This house in Healdsburg embraces the outdoors with large pivoting walls that blur the boundaries between inside and out. Created in collaboration with Arterra Landscape Architecture, the project comprises a 195-sq-metre main home and a 79-sq-metre guesthouse.

Aiming to secure an escape away from the buzz of Downtown San Francisco and the pressure of working in a tech company, the owner purchased a rural plot north of the city in Healdsburg. It was a quiet haven of tranquillity, offering solitude which was exactly what they were longing for.

Feldman Architecture were brought on board and, with nothing but a mobile home left on site, their scope for innovation was without bounds.

Their original design comprised of a compact kitchen, primary bedroom, and guest house perched atop a hill overlooking Healdsburg. The graceful addition seamlessly expands the home’s private wing east, inserting an updated, secluded primary suite overlooking expansive views of the valley floor and distant hills.
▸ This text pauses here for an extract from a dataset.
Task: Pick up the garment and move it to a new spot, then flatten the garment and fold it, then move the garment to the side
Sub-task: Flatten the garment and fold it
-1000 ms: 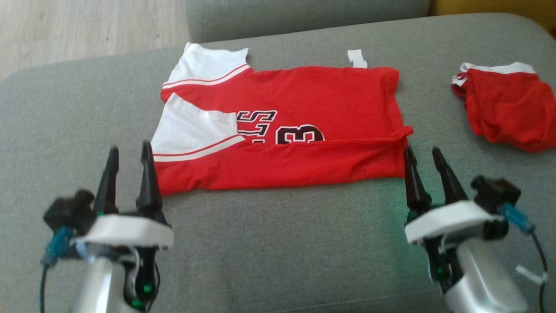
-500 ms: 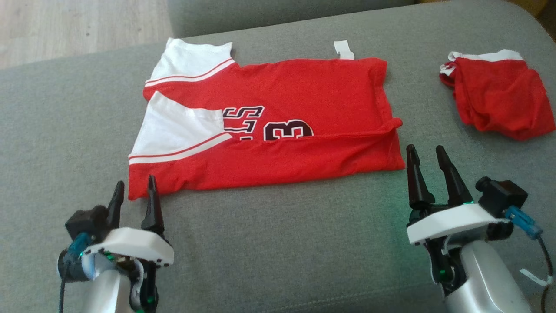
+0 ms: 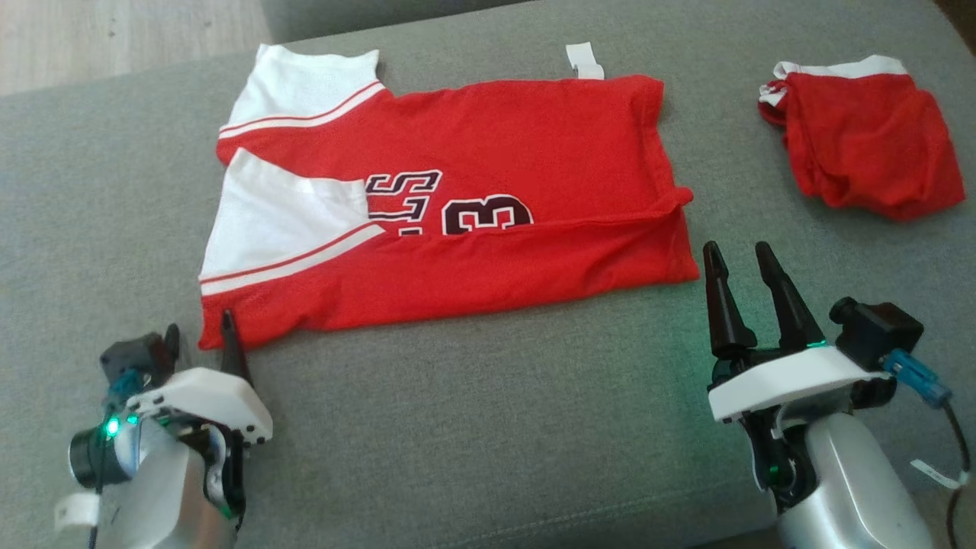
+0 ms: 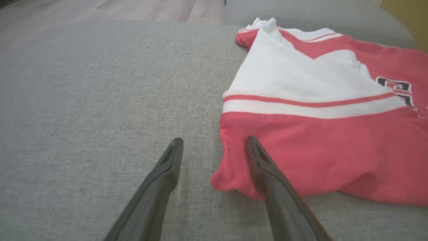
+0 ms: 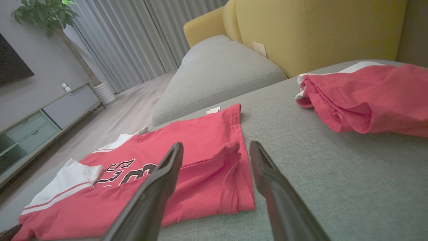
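Lowered to jersey (image 3: 496, 137) corner: left gripper (image 3: 199, 322), fingers apart; right gripper (image 3: 736, 246) likewise. Red-white, folded over; lettering (image 3: 446, 210) half hidden.

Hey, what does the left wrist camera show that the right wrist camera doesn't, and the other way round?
Left wrist view, not right: a close-up of the open left end effector, one finger over the near corner of the red jersey, the other over the bare grey cushion.
Right wrist view, not left: the open right end effector, a second red garment bunched on the cushion, a yellow sofa, curtains, a plant and a low cabinet.
Both: the jersey with its white sleeve, the cushion, and wooden floor beyond.
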Robot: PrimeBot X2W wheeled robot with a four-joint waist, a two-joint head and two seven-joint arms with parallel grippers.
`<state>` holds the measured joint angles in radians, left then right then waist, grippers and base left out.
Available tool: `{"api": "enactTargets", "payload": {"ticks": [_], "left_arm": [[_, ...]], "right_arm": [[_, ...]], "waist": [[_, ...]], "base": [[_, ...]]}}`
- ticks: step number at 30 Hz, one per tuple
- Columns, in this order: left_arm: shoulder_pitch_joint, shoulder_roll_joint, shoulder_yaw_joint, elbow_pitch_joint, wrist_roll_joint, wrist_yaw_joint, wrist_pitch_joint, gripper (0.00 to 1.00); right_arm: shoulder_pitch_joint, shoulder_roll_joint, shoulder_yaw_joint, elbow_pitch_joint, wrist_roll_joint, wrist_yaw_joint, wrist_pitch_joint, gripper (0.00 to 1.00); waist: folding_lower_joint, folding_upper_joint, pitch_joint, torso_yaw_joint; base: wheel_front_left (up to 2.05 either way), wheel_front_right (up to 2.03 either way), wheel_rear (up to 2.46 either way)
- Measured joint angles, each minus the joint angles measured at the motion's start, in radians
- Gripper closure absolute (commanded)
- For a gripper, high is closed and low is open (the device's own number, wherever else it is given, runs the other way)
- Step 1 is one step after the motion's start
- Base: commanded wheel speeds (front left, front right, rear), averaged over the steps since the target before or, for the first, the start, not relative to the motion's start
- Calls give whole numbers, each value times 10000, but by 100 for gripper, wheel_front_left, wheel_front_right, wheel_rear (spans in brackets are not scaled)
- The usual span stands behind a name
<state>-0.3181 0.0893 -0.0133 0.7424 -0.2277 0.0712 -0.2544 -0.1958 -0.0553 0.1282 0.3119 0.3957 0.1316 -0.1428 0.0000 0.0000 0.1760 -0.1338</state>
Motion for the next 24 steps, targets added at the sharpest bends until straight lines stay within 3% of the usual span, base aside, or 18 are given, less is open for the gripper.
{"api": "enactTargets", "payload": {"ticks": [14, 15, 16, 17, 24], "left_arm": [[-1110, 240, -378, 1689, 65, -474, 842, 0], [-1178, 242, -382, 1753, 63, -523, 928, 7], [-1224, 251, -393, 1785, 63, -558, 995, 61], [-1224, 251, -393, 1785, 63, -558, 995, 100], [-1315, 207, -548, 1785, 19, -711, 656, 100]], "right_arm": [[0, 2, 77, -73, 102, 0, 21, 0], [0, 2, 82, -73, 111, 0, 21, 0], [0, 2, 92, -73, 111, 0, 21, 0], [0, 2, 92, -73, 111, 0, 21, 0], [-27, 8, -23, -42, 104, 0, 127, 0]], "waist": [[0, 0, 98, -213], [0, 0, 91, -206], [0, 0, 85, -198], [0, 0, 85, -198], [0, 0, 111, -40]], "base": [[0, 0, 0], [0, 0, 0], [0, 0, 0], [0, 0, 0], [0, 0, 0]]}}
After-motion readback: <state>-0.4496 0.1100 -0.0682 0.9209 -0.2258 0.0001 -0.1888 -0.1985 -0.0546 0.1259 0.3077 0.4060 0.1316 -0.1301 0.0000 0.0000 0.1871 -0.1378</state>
A new kitchen designed for both entertaining and family meals is nestled into the protected intersection of the public and private wings, spilling out onto the outdoor living, dining, and pool spaces. Additionally, a new detached structure housing a yoga and Pilates studio, doubling as a media centre, sits close by, creating a calming hideaway tucked into a wooded grove.

The home’s public wing runs along the ridge of the hill and houses at the heart of it: the Great Room, under a simple shed overhanging roof, immersed in multidirectional views and both morning and afternoon light. With soaring ceilings granted by a slanting roof and the defining feature of generous glass walls, it is a refined, light-filled space which is ideal for entertaining. This innovative operable window system allows this contemporary build to welcome the striking landscape inside. Perforated panels line its lofty ceilings which discreetly absorb sound during larger social events.
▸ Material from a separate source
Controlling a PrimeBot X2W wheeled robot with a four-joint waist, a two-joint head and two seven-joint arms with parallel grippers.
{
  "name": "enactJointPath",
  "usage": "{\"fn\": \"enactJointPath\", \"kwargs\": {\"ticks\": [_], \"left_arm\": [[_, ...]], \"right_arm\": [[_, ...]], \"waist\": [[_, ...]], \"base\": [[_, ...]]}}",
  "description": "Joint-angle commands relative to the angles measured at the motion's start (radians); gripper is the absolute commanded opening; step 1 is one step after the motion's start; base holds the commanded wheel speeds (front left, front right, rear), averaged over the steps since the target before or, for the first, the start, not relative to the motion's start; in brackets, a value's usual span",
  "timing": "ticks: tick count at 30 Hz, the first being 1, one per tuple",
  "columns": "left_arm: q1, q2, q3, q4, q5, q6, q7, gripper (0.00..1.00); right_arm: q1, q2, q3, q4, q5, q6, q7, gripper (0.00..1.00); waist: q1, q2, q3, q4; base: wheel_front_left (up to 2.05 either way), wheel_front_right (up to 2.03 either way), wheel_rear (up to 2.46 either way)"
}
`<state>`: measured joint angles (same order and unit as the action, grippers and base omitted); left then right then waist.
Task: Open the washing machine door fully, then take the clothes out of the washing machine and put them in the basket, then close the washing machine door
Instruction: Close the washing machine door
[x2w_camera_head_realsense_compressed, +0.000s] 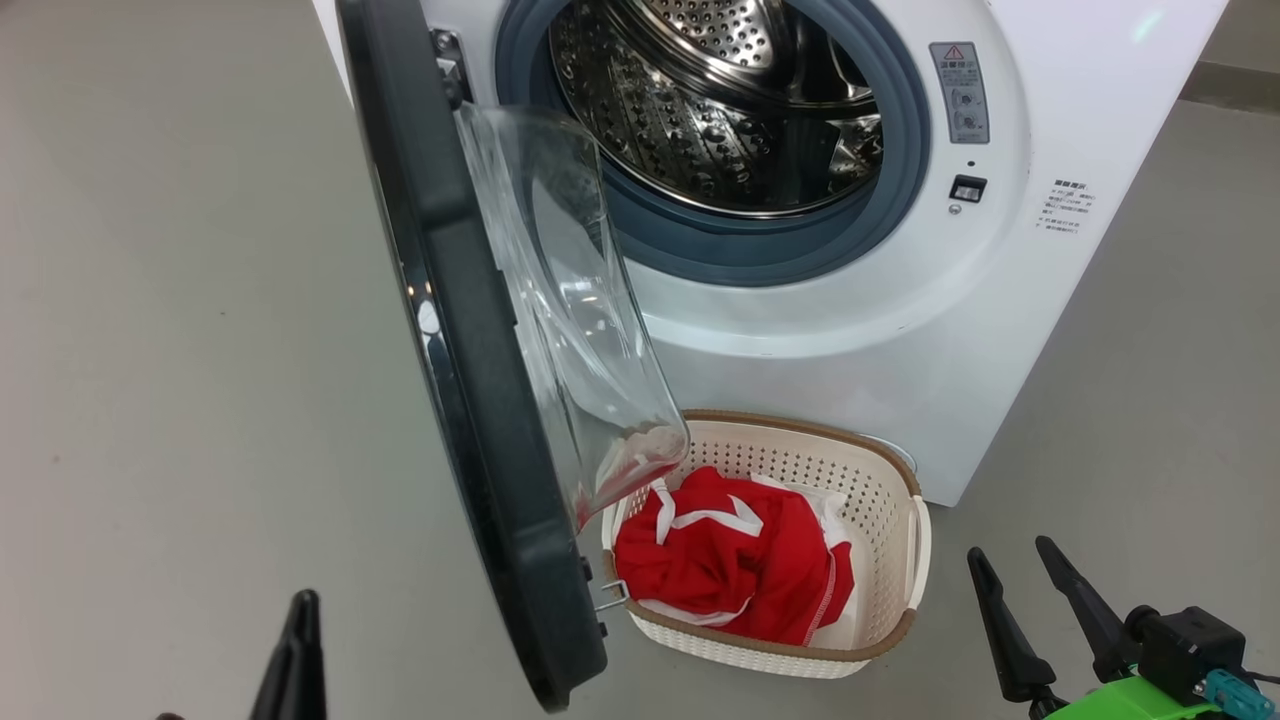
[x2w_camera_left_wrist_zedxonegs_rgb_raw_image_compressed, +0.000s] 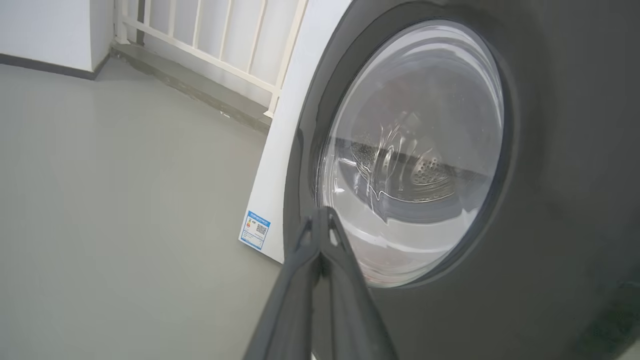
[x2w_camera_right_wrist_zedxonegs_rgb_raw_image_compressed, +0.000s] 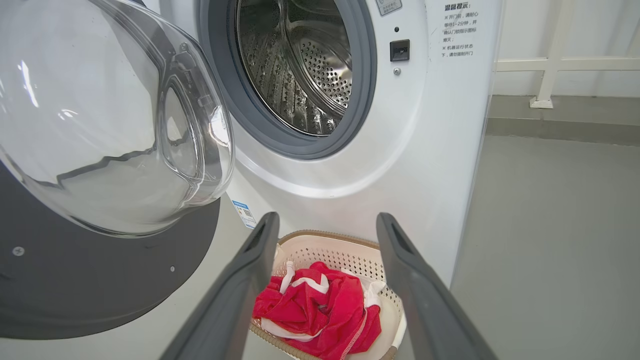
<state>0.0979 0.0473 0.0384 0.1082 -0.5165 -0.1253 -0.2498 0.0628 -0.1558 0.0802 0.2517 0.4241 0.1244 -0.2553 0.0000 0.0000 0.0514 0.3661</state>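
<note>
The white washing machine (x2w_camera_head_realsense_compressed: 850, 330) stands with its steel drum (x2w_camera_head_realsense_compressed: 720, 100) bare of fabric. Its black-framed door (x2w_camera_head_realsense_compressed: 470, 400) hangs open, glass bowl (x2w_camera_head_realsense_compressed: 580, 320) toward the machine. Red clothes (x2w_camera_head_realsense_compressed: 735, 570) lie in the cream basket (x2w_camera_head_realsense_compressed: 880, 500) on the floor before the machine. My left gripper (x2w_camera_head_realsense_compressed: 298, 650) is shut with nothing in it, left of the door's outer face (x2w_camera_left_wrist_zedxonegs_rgb_raw_image_compressed: 550, 175); its tips (x2w_camera_left_wrist_zedxonegs_rgb_raw_image_compressed: 322, 220) point at the window. My right gripper (x2w_camera_head_realsense_compressed: 1010, 565) is open, right of the basket; in its wrist view the clothes (x2w_camera_right_wrist_zedxonegs_rgb_raw_image_compressed: 320, 310) lie between the fingers (x2w_camera_right_wrist_zedxonegs_rgb_raw_image_compressed: 240, 280).
Grey floor spreads to the left and right of the machine. A white railing (x2w_camera_left_wrist_zedxonegs_rgb_raw_image_compressed: 210, 45) on a low kerb runs behind it. The open door's lower edge overhangs the basket's left rim.
</note>
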Motion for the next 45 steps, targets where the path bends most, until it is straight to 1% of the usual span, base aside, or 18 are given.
{"fn": "enactJointPath", "kwargs": {"ticks": [1, 2, 3, 6, 10, 14, 17, 19, 21, 23, 26, 30, 37, 41, 45], "left_arm": [[-0.049, 0.018, 0.007, -0.036, -0.044, -0.005, -0.012, 0.00], [-0.051, 0.032, -0.016, -0.038, -0.086, -0.005, -0.012, 0.00], [-0.051, 0.032, -0.016, -0.038, -0.086, -0.005, -0.012, 0.00], [-0.064, 0.081, -0.068, -0.051, -0.211, -0.005, -0.012, 0.00], [-0.084, 0.133, -0.110, -0.078, -0.468, -0.005, -0.012, 0.00], [-0.094, 0.220, -0.179, -0.117, -0.737, -0.005, 0.000, 0.00], [-0.098, 0.280, -0.210, -0.157, -0.905, -0.005, 0.049, 0.00], [-0.098, 0.315, -0.222, -0.179, -0.992, -0.005, 0.106, 0.00], [-0.097, 0.332, -0.226, -0.201, -1.077, -0.005, 0.178, 0.00], [-0.096, 0.344, -0.218, -0.224, -1.137, -0.005, 0.252, 0.00], [-0.095, 0.340, -0.183, -0.247, -1.189, -0.005, 0.337, 0.00], [-0.088, 0.315, -0.138, -0.264, -1.216, -0.005, 0.447, 0.00], [-0.090, 0.249, -0.076, -0.263, -1.196, -0.005, 0.581, 0.00], [-0.105, 0.211, -0.053, -0.263, -1.170, -0.005, 0.634, 0.00], [-0.124, 0.183, -0.052, -0.252, -1.128, -0.005, 0.667, 0.00]], "right_arm": [[-0.009, -0.012, 0.022, -0.025, -0.005, 0.006, -0.006, 1.00], [-0.008, -0.011, 0.023, -0.025, -0.005, 0.006, -0.006, 1.00], [-0.008, -0.011, 0.023, -0.025, -0.005, 0.006, -0.006, 1.00], [-0.009, -0.008, 0.026, -0.024, -0.006, 0.006, -0.006, 1.00], [-0.012, -0.005, 0.029, -0.023, -0.005, 0.006, -0.006, 1.00], [-0.014, -0.003, 0.030, -0.023, -0.005, 0.006, -0.006, 1.00], [-0.015, -0.003, 0.030, -0.024, -0.004, 0.006, -0.006, 1.00], [-0.015, -0.004, 0.030, -0.024, -0.004, 0.006, -0.006, 1.00], [-0.015, -0.004, 0.029, -0.023, -0.004, 0.006, -0.006, 1.00], [-0.014, -0.005, 0.029, -0.023, -0.004, 0.006, -0.006, 1.00], [-0.014, -0.006, 0.029, -0.024, -0.004, 0.006, -0.006, 1.00], [-0.016, -0.006, 0.027, -0.026, -0.006, 0.006, -0.006, 1.00], [-0.022, -0.006, 0.028, -0.026, -0.006, 0.006, -0.006, 1.00], [-0.026, -0.008, 0.026, -0.027, -0.005, 0.006, -0.006, 1.00], [-0.032, -0.007, 0.024, -0.027, -0.004, 0.006, -0.006, 1.00]], "waist": [[0.0000, 0.0000, 0.000, -0.001], [0.0000, 0.0000, 0.000, -0.002], [0.0000, 0.0000, 0.000, -0.002], [0.0000, 0.0000, 0.001, -0.006], [0.0000, 0.0000, 0.004, -0.011], [0.0000, 0.0000, 0.009, -0.019], [0.0000, 0.0000, 0.013, -0.023], [0.0000, 0.0000, 0.015, -0.026], [0.0000, 0.0000, 0.016, -0.027], [0.0000, 0.0000, 0.017, -0.028], [0.0000, 0.0000, 0.020, -0.031], [0.0000, 0.0000, 0.022, -0.035], [0.0000, 0.0000, 0.031, -0.043], [0.0000, 0.0000, 0.036, -0.050], [0.0000, 0.0000, 0.040, -0.060]], "base": [[0.00, 0.00, 0.00], [0.00, 0.00, 0.00], [0.00, 0.00, 0.00], [0.00, 0.00, 0.00], [0.00, 0.00, 0.00], [0.00, 0.00, 0.00], [0.00, 0.00, 0.00], [0.00, 0.00, 0.00], [0.00, 0.00, 0.00], [0.00, 0.00, 0.00], [0.00, 0.00, 0.00], [0.00, 0.00, 0.00], [0.00, 0.00, 0.00], [0.00, 0.00, 0.00], [0.00, 0.00, 0.00]]}}
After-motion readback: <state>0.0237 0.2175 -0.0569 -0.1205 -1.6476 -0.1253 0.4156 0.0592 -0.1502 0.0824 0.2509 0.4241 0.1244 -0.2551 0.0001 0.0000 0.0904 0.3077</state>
The four oversized counterweight glass doors open dramatically on each side, transforming the space into an outdoor pavilion whose flush concrete floors extend into a poolside patio to the west and a terrace and fire pit to the east, offering comfortable outdoor living in both hot and cool weather.
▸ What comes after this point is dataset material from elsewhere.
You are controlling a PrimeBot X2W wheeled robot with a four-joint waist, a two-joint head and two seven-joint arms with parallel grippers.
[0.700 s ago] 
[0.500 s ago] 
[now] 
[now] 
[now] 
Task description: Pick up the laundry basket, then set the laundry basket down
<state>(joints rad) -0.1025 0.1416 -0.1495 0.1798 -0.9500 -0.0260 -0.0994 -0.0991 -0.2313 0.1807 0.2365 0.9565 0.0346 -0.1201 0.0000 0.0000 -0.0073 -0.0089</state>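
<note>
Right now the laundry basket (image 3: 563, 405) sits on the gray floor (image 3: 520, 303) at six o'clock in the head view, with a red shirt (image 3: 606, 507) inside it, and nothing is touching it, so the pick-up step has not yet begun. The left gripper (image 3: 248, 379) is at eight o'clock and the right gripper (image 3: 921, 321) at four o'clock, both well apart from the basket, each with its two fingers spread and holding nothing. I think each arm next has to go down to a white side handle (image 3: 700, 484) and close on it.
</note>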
With the oversized doors drawn, the site offers one sweeping, continuous view from the pool, through the great room, and down into the distant town below. Subtle architectural detailing in the space adds both refinement and functionality – sound absorbing perforated panel ceilings and discrete stone strips across the floor visually delineate zones without physical barriers.

From its intersection with the great room, the home’s private wing reaches towards views; to the west, the programming flows from the garage to a media room opening onto the pool and the second bedroom at its rear. The bedroom looks out through another oversized operable glass door into the landscape beyond. To the east, the new primary suite integrates a private study that opens onto a meadow as well as the firepit and terrace.

With dark-stained cedar siding, softly glowing plaster walls, and low stone landscape walls that anchor the building, Sonoma Wine Country 1 offers an updated, confident and thoughtful response to both its site and the client’s changing needs.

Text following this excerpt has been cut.